---------- Dataset extract

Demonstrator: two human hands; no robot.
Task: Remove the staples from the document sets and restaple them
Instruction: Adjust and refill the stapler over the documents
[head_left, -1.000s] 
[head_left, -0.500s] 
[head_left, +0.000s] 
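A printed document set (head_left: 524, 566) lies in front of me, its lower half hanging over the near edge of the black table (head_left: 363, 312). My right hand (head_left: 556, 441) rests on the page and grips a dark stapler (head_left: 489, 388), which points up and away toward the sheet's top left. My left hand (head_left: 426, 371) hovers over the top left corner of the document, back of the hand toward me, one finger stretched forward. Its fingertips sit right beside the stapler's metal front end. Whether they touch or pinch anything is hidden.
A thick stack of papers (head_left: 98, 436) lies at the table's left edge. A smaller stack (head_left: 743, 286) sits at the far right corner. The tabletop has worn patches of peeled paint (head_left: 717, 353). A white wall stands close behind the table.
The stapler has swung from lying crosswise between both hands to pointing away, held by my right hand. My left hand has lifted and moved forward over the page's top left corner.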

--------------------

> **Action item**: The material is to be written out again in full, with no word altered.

> **Reply**:
Demonstrator: two human hands; no robot.
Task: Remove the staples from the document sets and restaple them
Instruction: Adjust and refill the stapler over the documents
[head_left, -1.000s] 
[head_left, -0.500s] 
[head_left, +0.000s] 
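A printed document set (head_left: 524, 566) lies in front of me, its lower half hanging over the near edge of the black table (head_left: 363, 312). My right hand (head_left: 556, 441) rests on the page and grips a dark stapler (head_left: 489, 388), which points up and away toward the sheet's top left. My left hand (head_left: 426, 371) hovers over the top left corner of the document, back of the hand toward me, one finger stretched forward. Its fingertips sit right beside the stapler's metal front end. Whether they touch or pinch anything is hidden.
A thick stack of papers (head_left: 98, 436) lies at the table's left edge. A smaller stack (head_left: 743, 286) sits at the far right corner. The tabletop has worn patches of peeled paint (head_left: 717, 353). A white wall stands close behind the table.
The stapler has swung from lying crosswise between both hands to pointing away, held by my right hand. My left hand has lifted and moved forward over the page's top left corner.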

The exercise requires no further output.